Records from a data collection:
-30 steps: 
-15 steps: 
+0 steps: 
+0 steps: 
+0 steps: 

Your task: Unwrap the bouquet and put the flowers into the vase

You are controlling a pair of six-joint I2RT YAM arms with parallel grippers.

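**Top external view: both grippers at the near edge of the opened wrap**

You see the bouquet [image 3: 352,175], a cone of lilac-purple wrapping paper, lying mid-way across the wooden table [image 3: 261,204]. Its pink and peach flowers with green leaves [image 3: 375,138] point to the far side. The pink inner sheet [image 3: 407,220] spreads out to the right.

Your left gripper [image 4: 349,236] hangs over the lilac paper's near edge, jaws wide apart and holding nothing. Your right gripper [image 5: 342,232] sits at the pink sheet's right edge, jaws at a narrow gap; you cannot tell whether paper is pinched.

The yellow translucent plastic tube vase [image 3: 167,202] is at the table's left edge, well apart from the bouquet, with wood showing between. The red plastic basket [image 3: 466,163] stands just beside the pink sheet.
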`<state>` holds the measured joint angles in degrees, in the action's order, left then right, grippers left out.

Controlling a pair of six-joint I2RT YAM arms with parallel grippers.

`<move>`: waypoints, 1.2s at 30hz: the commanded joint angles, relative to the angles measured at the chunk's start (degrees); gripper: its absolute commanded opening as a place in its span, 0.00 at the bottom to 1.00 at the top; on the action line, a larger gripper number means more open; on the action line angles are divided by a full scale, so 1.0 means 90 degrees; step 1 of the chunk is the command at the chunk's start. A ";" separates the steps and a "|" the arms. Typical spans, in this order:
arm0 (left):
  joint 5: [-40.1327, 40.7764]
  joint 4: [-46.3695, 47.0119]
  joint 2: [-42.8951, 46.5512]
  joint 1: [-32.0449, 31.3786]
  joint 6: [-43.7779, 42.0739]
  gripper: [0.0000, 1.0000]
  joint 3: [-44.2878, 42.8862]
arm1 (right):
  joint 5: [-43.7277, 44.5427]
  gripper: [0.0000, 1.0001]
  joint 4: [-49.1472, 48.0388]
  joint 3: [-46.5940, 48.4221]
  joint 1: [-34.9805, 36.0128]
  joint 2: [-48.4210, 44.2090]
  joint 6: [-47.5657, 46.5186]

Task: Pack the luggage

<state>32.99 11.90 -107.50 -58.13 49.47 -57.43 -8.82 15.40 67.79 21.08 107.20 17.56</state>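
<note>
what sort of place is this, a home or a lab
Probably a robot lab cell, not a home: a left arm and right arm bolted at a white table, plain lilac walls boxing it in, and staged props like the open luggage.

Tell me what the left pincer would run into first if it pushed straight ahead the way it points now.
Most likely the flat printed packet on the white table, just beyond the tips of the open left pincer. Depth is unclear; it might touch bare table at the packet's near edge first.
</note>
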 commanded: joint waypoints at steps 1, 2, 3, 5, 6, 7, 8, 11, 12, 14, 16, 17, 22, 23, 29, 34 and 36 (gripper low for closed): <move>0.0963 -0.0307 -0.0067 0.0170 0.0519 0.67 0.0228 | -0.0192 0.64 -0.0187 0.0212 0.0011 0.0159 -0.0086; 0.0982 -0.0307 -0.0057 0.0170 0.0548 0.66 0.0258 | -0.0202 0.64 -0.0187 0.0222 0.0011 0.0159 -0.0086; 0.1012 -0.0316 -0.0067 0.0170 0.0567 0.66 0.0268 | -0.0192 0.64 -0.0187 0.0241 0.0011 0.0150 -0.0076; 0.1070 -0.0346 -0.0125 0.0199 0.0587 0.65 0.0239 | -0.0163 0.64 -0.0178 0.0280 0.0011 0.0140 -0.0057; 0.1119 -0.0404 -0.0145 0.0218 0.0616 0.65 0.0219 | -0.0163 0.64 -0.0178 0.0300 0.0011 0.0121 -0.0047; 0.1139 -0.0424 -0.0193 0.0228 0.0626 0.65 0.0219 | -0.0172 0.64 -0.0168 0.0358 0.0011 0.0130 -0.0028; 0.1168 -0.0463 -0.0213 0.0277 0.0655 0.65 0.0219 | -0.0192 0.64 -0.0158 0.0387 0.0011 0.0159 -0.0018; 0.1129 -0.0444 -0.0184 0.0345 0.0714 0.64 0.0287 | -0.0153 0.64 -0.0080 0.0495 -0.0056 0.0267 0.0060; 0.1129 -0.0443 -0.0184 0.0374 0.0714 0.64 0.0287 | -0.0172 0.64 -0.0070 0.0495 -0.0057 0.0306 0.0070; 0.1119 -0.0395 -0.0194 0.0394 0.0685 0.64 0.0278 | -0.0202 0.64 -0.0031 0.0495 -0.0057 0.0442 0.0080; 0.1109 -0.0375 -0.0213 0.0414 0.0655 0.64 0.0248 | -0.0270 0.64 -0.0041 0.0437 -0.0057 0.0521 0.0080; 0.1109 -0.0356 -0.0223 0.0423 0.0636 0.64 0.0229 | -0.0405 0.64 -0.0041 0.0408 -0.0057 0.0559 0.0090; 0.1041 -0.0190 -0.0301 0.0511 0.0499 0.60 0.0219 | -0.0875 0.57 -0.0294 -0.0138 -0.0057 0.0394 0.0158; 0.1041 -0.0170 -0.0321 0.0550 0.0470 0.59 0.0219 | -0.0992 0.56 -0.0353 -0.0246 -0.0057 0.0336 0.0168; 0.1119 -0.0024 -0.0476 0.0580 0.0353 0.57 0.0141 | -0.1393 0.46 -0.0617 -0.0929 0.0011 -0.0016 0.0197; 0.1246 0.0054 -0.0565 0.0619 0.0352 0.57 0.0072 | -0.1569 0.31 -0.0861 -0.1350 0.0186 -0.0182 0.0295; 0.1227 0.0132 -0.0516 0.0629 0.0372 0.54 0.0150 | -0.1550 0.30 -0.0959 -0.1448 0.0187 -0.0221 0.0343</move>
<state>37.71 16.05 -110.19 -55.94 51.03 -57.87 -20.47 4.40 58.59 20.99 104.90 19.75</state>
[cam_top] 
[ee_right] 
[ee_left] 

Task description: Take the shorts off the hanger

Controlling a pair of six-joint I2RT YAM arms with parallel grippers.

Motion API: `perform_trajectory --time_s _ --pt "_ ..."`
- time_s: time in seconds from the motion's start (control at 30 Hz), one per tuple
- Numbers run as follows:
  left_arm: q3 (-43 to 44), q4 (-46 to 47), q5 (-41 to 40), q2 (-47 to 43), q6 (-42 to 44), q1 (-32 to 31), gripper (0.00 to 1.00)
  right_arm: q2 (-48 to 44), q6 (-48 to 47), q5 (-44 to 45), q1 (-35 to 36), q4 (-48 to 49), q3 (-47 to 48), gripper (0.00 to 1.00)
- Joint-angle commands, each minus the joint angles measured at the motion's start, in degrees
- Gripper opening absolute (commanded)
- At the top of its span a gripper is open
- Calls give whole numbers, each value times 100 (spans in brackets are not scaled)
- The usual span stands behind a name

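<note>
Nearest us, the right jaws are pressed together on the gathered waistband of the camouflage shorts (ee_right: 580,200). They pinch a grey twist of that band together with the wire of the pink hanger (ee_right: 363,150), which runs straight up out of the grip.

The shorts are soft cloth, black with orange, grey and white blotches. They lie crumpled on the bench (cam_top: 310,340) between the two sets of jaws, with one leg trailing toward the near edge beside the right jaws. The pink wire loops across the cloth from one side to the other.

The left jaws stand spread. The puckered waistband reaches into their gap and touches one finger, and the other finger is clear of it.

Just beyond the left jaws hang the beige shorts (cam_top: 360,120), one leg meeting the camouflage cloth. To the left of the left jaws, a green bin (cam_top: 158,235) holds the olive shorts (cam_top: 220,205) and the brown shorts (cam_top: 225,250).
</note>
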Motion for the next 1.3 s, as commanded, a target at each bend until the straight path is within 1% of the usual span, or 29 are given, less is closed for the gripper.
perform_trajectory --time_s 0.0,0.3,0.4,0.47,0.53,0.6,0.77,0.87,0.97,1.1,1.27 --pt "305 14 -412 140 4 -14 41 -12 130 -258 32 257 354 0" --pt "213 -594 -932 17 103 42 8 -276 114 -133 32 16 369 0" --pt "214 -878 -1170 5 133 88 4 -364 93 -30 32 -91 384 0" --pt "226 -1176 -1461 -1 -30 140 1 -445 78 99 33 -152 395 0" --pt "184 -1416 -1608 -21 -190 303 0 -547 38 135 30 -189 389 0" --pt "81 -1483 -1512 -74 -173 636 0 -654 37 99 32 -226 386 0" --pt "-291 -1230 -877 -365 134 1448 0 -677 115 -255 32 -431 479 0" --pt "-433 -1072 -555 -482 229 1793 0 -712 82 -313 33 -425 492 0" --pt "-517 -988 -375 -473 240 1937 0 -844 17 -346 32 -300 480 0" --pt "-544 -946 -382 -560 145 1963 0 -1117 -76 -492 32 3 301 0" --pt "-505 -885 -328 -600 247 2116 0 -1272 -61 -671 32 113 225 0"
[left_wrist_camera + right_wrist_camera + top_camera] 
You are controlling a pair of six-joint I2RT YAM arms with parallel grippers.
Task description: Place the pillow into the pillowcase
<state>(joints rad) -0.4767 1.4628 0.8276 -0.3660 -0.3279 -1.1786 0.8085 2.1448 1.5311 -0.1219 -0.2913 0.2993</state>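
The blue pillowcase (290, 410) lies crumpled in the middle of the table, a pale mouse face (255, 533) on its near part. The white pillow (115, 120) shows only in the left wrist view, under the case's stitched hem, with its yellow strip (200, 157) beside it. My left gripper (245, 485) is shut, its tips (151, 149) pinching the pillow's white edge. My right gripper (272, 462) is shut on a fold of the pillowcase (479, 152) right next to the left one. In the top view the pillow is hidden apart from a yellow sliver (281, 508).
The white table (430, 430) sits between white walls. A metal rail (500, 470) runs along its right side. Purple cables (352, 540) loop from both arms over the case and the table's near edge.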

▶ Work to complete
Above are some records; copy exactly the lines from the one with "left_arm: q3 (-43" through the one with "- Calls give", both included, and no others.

▶ Output of the task
  left_arm: q3 (-43 to 44), q4 (-46 to 47), q5 (-41 to 40), q2 (-47 to 43), q6 (-42 to 44), q1 (-32 to 31), gripper (0.00 to 1.00)
  right_arm: q2 (-48 to 44), q6 (-48 to 47), q5 (-44 to 45), q1 (-35 to 36), q4 (-48 to 49), q3 (-47 to 48), gripper (0.00 to 1.00)
- Joint-angle commands, each minus the joint angles measured at the motion's start, in degrees
- Gripper opening absolute (commanded)
- At the top of its span a gripper is open
- Calls give whole numbers, each value times 100 (spans in brackets are not scaled)

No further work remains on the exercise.